Exercise | In the data below, locate each line with the word "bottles" and list it.

Extracted material START

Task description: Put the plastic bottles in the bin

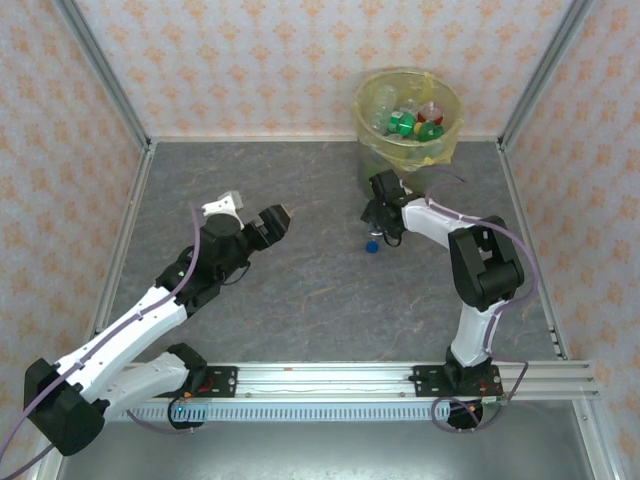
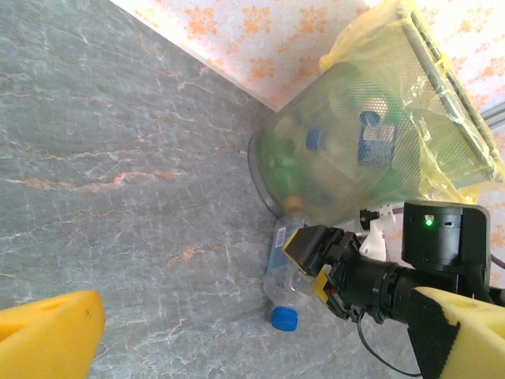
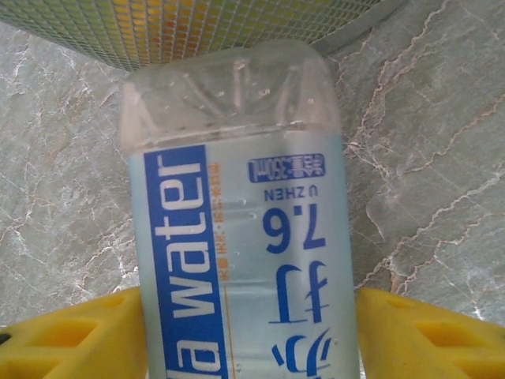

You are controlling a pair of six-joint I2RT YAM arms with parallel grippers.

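grey tabletop (image 1: 300, 300) bears a water bottle (image 3: 245, 237) by the bin (image 1: 375, 158), gripped between right jaws; left jaws gape.

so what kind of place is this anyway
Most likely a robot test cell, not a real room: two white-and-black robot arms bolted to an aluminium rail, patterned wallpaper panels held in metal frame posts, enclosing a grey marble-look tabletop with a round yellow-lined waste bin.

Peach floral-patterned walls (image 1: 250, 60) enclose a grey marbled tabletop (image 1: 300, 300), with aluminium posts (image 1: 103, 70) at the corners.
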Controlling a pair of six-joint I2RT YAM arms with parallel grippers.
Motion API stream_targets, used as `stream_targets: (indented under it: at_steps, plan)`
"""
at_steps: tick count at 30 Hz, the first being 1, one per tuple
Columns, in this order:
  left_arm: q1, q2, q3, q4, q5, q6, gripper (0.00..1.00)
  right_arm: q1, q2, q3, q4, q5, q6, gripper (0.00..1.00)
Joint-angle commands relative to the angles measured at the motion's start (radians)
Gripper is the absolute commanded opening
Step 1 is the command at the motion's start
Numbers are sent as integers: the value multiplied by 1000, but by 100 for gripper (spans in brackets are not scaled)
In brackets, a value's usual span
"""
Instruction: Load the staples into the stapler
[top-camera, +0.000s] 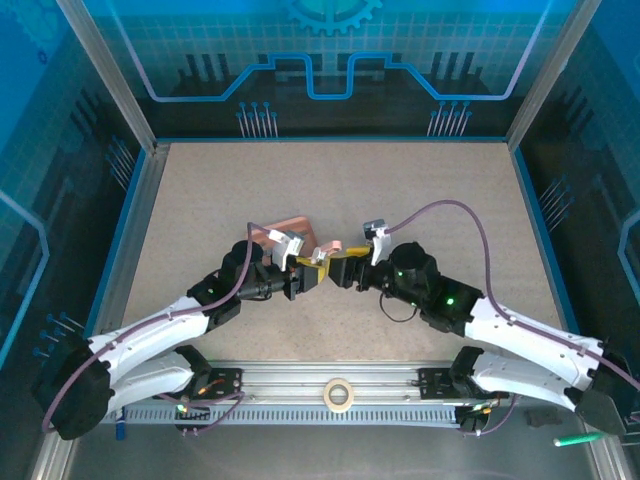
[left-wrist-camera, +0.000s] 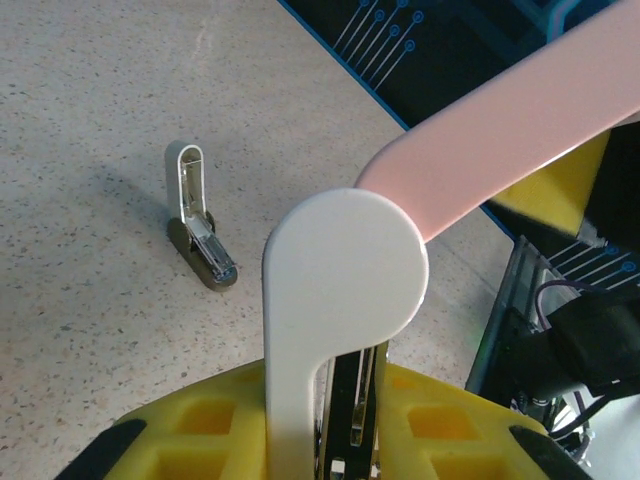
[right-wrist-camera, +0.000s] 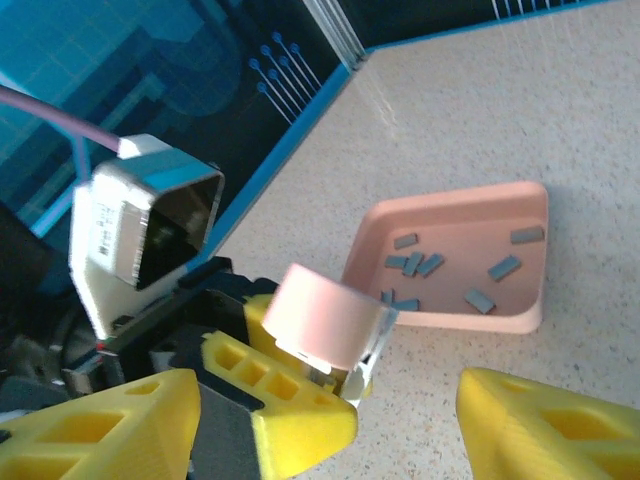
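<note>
My left gripper (top-camera: 303, 275) is shut on the stapler (top-camera: 325, 250), lifted above the table's middle. In the left wrist view the yellow fingers (left-wrist-camera: 200, 430) clamp the white body (left-wrist-camera: 330, 290) from both sides. Its pink lid (left-wrist-camera: 520, 130) swings up and away, baring the metal channel. My right gripper (top-camera: 343, 272) faces it, open; in the right wrist view its gripper (right-wrist-camera: 330, 405) has wide-apart fingers on either side of the pink lid (right-wrist-camera: 320, 315) without touching it. Several grey staples (right-wrist-camera: 430, 265) lie in the pink tray (right-wrist-camera: 445, 320), also seen behind the left wrist (top-camera: 290, 222).
A small grey and white hinged piece (left-wrist-camera: 200, 235), like an opened mini stapler, stands on the table. A tape roll (top-camera: 339, 393) lies on the front rail and a green pen (top-camera: 578, 438) at the near right. Blue-edged frame walls (top-camera: 135, 200) bound the table.
</note>
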Motion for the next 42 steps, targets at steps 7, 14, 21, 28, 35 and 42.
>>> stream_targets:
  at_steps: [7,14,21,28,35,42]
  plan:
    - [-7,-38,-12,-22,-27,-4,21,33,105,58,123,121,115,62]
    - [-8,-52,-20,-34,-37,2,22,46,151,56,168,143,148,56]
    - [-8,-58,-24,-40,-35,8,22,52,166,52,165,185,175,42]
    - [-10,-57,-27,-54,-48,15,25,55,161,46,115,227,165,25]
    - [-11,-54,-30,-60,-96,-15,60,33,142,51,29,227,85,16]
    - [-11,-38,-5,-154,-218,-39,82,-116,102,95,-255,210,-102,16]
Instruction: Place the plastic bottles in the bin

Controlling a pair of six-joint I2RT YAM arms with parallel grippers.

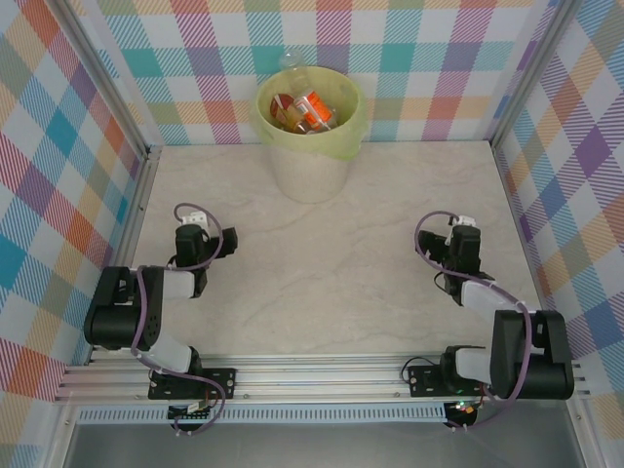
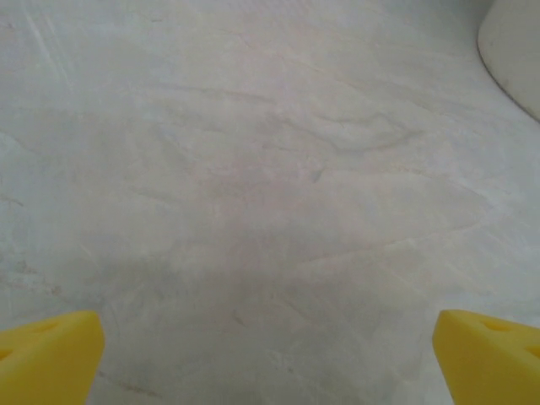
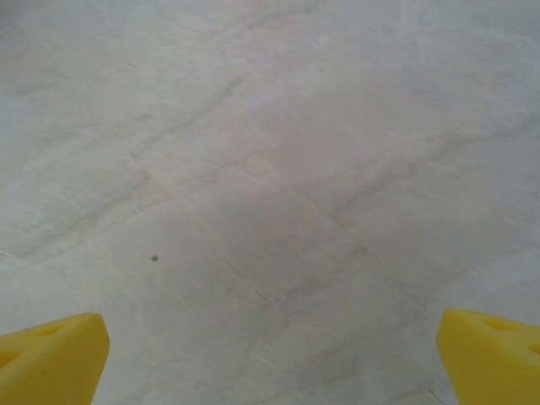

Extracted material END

Task result |
Task description: Put the plastic bottles in the bin
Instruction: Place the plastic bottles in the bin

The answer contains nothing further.